Deputados franceses retomam análise do direito à ajuda para morrer após derrota no Senado
Após a rejeição do Senado francês em janeiro, a Assembleia Nacional francesa volta a analisar nesta segunda-feira (16), em segunda leitura, o projeto de lei que estabelece o direito ao auxílio para morrer, uma das promessas de campanha do presidente francês, Emmanuel Macron. Se a reforma for concluída, a França se tornará um dos países que dispõem de dispositivos de eutanásia ou suicídio assistido, a exemplo da Bélgica, da Suíça e do Canadá.
O projeto já havia sido aprovado em maio do ano passado pelos deputados, mas foi suspenso e rejeitado no fim de janeiro pelo Senado. A discussão na Assembleia Nacional nesta segunda deve se concentrar em duas propostas de lei: uma relativa aos cuidados paliativos e outra ao fim da vida, que prevê a criação de um "direito ao auxílio para morrer".
Na prática, o projeto consiste em "autorizar e acompanhar" um paciente na administração de uma substância letal. O ato poderia ser praticado por ele mesmo ou com a ajuda de um médico ou enfermeiro, em função das condições físicas do paciente.
A reforma pode ser adotada pelos parlamentares durante uma votação solene, prevista para 24 de fevereiro. O processo legislativo promete ser longo, já que é necessário conciliar as posições da Assembleia e do Senado antes da adoção de um texto definitivo, que o governo espera que aconteça até o final do primeiro semestre.
O deputado centrista Olivier Falorni, que é um dos responsáveis pela reforma, disse estar confiante, mas reconhece a dificuldade de obter uma maioria na Assembleia. Os opositores do projeto consideram que os critérios para a obtenção da ajuda para morrer não estão claros. Entre eles estão ser maior de idade, sofrer de doença grave e incurável em fase avançada ou terminal e ser capaz de expressar sua vontade "de maneira livre e esclarecida".
A pessoa que deseja obter a ajuda para morrer deve solicitá-la a um médico, que será responsável pela avaliação do pedido. O deputado Philippe Juvin, do partido conservador Os Republicanos (LR), considera a lei "permissiva, apressada, sem controle real ou possibilidade de recurso", afirmou.
Fim da vida na França
Ao longo dos últimos 25 anos, vários projetos de lei sobre o fim da vida foram discutidos na França. Em 1999, a lei proposta pelo ex-deputado Lucien Neuwirth garantiu o direito aos cuidados paliativos.

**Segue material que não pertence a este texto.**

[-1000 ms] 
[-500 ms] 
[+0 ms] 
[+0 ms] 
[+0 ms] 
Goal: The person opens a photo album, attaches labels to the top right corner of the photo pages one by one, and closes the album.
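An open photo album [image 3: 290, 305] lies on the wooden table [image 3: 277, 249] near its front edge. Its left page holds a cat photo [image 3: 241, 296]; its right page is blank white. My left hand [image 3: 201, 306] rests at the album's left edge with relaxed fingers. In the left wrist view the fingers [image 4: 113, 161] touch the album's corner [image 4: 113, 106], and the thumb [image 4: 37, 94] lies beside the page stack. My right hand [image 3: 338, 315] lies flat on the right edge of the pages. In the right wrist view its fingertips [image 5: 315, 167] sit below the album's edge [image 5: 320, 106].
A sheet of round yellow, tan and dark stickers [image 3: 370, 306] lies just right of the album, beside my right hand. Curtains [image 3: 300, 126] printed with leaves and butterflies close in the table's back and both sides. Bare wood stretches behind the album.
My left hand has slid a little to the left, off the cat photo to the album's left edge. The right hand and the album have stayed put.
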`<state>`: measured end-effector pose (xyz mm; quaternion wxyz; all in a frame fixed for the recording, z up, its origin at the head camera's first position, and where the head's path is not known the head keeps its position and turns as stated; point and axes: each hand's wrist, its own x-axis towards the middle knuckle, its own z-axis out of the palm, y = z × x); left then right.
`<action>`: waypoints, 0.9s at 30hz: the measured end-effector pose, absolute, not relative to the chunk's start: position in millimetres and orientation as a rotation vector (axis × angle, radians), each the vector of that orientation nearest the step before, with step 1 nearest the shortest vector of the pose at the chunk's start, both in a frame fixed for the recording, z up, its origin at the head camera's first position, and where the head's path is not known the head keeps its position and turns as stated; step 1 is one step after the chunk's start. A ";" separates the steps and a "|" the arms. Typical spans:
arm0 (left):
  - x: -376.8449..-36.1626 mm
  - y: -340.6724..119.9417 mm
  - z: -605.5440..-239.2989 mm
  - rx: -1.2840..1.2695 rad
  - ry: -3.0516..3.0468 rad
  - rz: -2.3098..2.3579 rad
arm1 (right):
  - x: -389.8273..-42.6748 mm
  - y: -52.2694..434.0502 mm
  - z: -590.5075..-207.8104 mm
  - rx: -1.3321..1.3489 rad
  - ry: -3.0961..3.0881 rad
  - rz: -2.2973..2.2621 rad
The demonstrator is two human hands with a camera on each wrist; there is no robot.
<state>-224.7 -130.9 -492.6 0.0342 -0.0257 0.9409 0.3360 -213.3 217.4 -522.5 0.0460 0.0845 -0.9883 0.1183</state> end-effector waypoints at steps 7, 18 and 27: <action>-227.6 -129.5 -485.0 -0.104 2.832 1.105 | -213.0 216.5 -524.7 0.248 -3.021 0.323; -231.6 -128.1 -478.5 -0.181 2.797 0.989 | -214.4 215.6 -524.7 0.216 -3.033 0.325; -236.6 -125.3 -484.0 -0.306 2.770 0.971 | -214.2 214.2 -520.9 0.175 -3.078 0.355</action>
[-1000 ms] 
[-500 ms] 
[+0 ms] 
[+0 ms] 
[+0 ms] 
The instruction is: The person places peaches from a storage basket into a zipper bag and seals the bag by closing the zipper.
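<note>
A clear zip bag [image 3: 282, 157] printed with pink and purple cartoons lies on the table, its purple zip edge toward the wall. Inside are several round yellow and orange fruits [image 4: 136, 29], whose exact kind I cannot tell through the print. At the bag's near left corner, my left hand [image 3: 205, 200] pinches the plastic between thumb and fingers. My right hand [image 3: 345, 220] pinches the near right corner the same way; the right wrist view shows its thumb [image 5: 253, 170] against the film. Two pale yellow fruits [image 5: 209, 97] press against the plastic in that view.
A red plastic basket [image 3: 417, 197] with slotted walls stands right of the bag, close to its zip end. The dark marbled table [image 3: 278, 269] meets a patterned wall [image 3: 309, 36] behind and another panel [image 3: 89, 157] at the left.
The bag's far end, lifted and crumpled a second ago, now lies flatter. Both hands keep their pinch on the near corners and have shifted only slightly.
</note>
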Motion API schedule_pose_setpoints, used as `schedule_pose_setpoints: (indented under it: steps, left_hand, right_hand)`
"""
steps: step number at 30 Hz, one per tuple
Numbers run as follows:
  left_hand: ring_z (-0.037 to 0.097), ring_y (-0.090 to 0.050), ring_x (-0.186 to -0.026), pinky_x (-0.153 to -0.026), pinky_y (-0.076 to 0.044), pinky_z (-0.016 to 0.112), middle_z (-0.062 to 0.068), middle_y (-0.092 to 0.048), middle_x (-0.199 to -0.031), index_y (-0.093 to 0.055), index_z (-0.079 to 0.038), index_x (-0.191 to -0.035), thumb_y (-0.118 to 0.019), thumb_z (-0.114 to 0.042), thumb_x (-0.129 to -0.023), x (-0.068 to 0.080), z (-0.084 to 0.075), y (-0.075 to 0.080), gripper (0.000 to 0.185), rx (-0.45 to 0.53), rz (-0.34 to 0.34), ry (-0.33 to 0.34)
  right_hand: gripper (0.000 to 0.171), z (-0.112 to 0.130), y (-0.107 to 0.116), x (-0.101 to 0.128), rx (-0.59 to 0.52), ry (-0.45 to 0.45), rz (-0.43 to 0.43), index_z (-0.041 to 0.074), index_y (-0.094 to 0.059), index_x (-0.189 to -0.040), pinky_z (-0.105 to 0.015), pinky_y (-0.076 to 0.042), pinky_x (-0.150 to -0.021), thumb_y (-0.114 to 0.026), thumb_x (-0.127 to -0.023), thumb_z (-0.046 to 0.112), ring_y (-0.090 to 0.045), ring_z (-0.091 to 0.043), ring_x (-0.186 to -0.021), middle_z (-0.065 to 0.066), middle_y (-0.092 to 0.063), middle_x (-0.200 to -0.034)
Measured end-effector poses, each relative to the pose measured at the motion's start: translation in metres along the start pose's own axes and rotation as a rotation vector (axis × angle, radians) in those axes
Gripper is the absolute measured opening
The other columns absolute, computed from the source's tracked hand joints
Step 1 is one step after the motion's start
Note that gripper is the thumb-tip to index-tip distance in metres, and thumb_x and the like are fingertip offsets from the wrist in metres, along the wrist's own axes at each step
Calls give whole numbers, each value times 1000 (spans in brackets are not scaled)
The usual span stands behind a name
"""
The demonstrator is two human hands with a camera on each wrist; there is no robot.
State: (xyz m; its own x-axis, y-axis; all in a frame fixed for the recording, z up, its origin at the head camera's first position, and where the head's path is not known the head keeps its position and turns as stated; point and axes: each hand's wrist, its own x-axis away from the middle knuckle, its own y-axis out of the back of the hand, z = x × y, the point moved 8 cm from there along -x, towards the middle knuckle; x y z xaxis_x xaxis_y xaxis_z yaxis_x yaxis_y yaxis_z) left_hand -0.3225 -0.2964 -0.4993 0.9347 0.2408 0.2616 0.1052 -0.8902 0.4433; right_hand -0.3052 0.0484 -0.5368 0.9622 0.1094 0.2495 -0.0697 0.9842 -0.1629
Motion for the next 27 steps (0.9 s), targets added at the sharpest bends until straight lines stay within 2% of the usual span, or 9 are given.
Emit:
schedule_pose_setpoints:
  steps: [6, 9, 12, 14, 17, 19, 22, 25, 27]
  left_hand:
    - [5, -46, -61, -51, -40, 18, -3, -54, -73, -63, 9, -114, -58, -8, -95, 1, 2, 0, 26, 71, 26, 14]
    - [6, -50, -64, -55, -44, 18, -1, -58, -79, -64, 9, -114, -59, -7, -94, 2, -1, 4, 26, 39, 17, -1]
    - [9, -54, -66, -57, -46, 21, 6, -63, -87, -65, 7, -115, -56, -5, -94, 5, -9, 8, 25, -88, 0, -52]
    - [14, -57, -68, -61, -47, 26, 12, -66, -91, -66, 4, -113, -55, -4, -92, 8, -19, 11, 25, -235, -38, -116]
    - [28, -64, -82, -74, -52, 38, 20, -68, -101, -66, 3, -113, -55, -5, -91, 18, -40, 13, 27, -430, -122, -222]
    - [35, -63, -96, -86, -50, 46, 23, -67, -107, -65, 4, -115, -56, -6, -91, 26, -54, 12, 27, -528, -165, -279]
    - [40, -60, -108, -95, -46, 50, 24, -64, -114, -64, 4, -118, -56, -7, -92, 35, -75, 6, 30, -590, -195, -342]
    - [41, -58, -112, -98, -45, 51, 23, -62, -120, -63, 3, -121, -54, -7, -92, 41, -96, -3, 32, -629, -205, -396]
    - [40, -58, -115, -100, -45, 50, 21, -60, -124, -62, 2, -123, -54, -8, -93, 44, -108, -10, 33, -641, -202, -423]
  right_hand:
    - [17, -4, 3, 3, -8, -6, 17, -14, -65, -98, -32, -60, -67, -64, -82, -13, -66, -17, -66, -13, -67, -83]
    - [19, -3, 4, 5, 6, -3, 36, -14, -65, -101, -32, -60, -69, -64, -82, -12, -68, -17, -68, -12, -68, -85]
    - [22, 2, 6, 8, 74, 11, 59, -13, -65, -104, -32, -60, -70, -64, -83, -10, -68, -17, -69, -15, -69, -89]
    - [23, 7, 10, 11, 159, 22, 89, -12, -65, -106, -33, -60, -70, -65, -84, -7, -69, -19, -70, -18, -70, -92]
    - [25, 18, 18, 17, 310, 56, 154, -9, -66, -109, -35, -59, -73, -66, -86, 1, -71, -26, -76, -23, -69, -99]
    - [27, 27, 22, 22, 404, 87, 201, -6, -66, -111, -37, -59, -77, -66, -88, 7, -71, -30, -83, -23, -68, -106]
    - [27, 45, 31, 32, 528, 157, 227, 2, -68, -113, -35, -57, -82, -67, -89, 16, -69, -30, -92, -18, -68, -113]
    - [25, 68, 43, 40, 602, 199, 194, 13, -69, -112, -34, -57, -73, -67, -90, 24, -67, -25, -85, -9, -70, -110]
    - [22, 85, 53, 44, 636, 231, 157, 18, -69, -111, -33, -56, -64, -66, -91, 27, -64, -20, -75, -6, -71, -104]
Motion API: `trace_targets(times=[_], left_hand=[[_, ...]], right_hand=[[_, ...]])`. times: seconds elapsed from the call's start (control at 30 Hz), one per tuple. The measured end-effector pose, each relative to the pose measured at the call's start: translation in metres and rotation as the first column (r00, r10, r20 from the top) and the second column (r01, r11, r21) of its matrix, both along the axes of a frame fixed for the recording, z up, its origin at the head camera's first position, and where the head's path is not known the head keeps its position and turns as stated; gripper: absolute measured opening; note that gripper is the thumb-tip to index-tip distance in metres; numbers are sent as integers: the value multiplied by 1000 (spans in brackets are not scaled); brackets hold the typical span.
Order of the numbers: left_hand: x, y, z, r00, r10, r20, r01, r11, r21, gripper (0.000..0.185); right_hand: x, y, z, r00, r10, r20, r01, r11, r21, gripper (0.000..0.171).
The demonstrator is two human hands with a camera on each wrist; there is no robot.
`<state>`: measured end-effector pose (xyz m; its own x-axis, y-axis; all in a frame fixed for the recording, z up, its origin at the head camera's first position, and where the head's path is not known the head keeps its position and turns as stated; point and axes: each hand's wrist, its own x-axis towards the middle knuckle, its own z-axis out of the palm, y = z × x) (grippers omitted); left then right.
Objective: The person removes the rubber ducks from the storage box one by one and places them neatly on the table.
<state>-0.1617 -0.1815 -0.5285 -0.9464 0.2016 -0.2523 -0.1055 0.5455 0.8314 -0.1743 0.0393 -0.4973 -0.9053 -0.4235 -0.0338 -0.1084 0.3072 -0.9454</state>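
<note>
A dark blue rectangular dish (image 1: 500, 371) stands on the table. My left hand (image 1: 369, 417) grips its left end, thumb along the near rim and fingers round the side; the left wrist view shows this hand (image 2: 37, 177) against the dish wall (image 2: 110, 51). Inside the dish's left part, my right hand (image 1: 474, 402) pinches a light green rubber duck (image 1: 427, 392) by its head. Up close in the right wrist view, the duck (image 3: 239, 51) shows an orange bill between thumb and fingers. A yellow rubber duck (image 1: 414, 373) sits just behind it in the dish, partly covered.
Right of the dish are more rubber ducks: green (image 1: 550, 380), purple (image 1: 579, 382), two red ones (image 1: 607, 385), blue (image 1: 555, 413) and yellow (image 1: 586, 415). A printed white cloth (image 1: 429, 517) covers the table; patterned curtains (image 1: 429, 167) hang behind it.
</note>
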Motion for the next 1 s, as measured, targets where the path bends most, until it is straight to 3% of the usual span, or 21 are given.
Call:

Em 2003, o caso de Vincent Humbert, jovem tetraplégico que morreu após receber da mãe uma injeção de barbitúricos a seu pedido, comoveu o país e levou à elaboração da lei Leonetti, do médico e ex-deputado Jean Leonetti, aprovada em 2005. A norma permitiu a suspensão de tratamentos considerados "desproporcionais" e sem resultados.
Em 2008, o suicídio de Chantal Sébire, vítima de uma doença incurável e de fortes dores, resultou, em 2016, na lei Claeys-Leonetti, que instituiu a sedação profunda e contínua até a morte para doentes em fase terminal, sem legalizar a eutanásia ou o suicídio assistido. A partir de 2022, o debate foi retomado por meio de uma convenção cidadã composta por 184 franceses sorteados, que em 2023 se declarou favorável a uma "ajuda ativa para morrer".
Consulta aos pacientes
Os opositores ao texto propõem tornar obrigatória a consulta com um psiquiatra, psicólogo ou especialista em cuidados paliativos. Entre os parlamentares, alguns também defendem a exigência de que o termo "ajuda para morrer" seja substituído pelas palavras "eutanásia" e "suicídio assistido".
Além da França, o Parlamento britânico também estuda atualmente uma reforma sobre "ajuda para morrer", a exemplo de vários países europeus, como Portugal ou Eslovênia, que legislaram sobre o fim da vida nos últimos anos. Uma pesquisa do instituto francês Ifop realizada em 2024 mostrou que 92% dos franceses apoiam a eutanásia — quando o médico administra a substância letal — e 89% são favoráveis ao suicídio assistido, no qual o próprio paciente realiza o ato final com apoio médico.